Question

The 10th term of an arithmetic series, S is 66
The sum of the first 20 terms of is S 1290

Answer 1

The question given here is incomplete. The correct question is given below-

"The 10th term of an arithmetic series, S is 66. The sum of the first 20 terms of S is 1290. Find the 5th term of the series."

Given:-

$a_{10}$ = 66

$S_{20}$ = 1290

To find:-

The value of $a_{5}$

Solution:-

We know that,

$a_{n}$ = a + (n-1)d

$a_{10}$ = a +(10 - 1)d

    = a + (9)d

66 = a + 9d                                                  (using the value  $a_{10}$ as given)

a = 66 - 9d                                                     (1)

Now,

$S_{20}$ = $\frac{n}{2}$ ×(2a + (n - 1)d)

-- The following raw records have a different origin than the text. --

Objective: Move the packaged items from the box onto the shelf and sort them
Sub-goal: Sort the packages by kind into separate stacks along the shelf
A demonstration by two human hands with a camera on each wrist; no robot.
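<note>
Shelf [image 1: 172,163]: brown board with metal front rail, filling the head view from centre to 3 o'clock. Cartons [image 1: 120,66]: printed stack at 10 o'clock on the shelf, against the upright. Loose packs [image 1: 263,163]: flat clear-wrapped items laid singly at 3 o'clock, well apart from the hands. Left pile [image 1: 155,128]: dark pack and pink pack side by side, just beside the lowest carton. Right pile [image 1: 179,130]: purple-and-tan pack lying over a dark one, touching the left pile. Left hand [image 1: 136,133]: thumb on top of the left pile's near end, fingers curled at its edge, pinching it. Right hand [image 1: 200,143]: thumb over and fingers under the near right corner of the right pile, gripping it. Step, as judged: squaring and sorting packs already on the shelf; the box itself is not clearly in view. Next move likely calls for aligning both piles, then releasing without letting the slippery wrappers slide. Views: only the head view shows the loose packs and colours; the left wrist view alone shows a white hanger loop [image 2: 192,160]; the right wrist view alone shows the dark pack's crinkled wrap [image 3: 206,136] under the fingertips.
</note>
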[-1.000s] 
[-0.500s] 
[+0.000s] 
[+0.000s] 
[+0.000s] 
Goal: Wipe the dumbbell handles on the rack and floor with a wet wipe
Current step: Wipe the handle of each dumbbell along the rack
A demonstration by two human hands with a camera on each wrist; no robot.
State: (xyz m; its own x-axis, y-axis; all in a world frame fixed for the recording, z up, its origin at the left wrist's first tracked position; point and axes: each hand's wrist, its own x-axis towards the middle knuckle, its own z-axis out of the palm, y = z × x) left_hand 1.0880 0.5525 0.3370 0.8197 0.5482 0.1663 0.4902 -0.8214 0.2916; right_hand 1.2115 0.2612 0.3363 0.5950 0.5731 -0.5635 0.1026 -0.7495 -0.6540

1290 = $\frac{20}{2}$ ×(2a + ( 20 - 1)d)

1290 = 10 × (2a + 19d)

129 = 2a + 19d

129 = 2 (66 - 9d) + 19d                               (substituting the value of 1 here)

129 = 132 - 18d + 19d

129 - 132 = d

d = -3                                                  (2)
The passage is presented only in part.